### Exercise goal
What should be copied is the stretch of entries below from the line with "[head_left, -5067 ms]" up to and including the line with "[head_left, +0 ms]", exactly and without images.

[Stored items]
◆ ◆ ◆ ◆ ◆
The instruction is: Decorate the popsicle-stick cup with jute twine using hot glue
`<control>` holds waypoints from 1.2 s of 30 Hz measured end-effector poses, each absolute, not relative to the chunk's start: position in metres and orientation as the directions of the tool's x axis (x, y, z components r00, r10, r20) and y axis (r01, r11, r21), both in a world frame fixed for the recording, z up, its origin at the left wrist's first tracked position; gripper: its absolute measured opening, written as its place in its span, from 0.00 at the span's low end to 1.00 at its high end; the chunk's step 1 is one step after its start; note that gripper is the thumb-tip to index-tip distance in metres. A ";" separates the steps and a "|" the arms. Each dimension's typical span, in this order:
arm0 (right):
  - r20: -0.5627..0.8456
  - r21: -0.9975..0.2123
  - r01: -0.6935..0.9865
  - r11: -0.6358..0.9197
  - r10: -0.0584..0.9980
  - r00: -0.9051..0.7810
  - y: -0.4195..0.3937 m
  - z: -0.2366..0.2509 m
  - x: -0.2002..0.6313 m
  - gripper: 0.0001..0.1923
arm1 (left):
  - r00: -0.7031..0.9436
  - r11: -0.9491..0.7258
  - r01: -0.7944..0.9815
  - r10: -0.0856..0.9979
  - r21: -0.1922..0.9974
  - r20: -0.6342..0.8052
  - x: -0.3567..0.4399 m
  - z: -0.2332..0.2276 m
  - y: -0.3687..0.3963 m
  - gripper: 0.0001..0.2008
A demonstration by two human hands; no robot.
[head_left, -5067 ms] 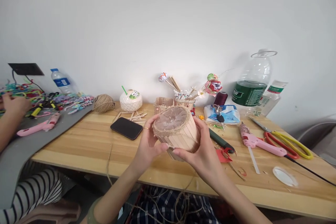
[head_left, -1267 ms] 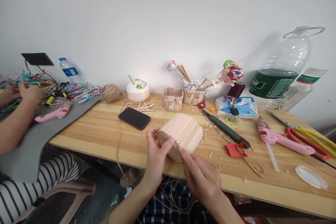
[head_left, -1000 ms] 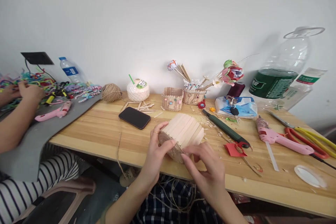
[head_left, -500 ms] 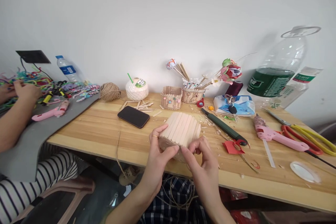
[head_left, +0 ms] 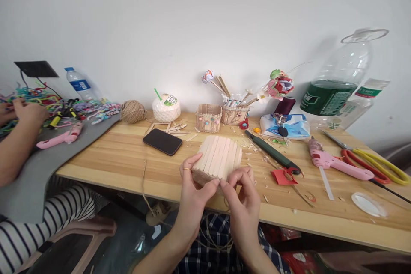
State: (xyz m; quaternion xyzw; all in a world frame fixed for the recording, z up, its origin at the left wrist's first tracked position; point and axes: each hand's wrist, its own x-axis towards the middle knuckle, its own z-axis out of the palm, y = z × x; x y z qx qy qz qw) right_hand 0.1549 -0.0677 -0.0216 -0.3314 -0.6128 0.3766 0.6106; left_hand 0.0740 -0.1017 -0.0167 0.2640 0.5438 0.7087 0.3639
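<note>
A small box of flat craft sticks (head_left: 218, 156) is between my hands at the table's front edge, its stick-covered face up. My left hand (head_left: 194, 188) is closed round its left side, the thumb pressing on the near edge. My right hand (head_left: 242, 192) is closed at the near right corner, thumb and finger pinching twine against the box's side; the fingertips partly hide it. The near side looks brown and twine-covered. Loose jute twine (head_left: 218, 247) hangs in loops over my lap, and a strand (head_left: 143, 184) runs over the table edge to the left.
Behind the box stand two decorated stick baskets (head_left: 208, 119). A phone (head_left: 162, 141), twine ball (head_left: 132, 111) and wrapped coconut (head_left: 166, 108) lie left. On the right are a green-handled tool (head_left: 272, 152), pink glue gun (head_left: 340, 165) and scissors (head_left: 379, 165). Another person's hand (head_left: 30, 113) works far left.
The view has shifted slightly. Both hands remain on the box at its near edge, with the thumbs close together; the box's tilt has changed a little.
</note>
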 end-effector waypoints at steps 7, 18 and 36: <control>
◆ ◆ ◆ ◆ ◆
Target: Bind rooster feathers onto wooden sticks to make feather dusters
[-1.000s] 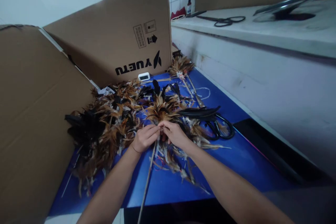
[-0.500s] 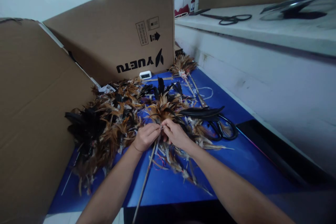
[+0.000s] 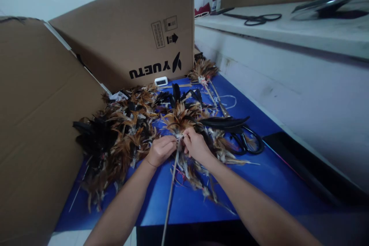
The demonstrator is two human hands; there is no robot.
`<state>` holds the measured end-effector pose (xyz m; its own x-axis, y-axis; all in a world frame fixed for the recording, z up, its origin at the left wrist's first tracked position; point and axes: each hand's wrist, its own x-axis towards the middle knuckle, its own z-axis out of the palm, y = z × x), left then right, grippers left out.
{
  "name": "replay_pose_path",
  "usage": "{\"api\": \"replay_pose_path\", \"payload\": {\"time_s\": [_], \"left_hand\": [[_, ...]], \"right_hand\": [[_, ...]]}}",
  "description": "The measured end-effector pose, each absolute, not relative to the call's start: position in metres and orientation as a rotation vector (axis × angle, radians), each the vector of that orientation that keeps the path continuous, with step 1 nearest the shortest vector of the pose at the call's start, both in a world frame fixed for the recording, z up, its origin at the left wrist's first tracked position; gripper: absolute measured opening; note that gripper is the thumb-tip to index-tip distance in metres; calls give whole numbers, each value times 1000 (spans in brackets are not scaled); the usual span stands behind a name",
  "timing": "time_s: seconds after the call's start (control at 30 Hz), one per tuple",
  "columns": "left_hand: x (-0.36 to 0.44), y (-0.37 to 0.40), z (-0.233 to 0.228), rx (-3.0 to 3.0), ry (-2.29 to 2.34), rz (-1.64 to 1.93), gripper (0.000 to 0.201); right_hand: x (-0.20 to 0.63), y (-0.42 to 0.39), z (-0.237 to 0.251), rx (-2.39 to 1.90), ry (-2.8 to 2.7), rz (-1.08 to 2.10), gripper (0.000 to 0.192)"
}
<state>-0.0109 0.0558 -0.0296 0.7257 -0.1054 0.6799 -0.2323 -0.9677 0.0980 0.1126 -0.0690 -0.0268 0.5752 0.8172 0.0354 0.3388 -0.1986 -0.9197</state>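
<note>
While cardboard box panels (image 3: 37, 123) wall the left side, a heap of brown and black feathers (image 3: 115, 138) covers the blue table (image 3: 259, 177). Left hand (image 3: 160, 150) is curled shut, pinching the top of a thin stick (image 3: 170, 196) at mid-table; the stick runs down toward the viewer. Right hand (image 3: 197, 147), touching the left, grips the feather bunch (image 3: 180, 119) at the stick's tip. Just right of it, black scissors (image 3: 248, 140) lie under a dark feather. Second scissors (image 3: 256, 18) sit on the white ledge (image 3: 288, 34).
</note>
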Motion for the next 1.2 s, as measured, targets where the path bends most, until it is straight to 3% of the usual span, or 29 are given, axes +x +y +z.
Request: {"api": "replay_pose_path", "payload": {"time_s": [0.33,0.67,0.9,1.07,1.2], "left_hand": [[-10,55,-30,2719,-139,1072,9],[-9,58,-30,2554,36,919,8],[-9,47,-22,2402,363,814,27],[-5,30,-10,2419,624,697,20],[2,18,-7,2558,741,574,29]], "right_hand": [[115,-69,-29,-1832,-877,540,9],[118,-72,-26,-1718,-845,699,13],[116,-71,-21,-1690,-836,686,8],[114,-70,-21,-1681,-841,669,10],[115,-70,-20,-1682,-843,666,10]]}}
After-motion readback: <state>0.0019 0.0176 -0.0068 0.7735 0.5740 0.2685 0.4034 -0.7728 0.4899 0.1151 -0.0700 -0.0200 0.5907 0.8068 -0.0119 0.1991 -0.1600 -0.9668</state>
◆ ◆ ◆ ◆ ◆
### Task response
[head_left, -5067 ms] 
[head_left, -1267 ms] 
[head_left, -1000 ms] 
[head_left, -500 ms] 
[head_left, +0 ms] 

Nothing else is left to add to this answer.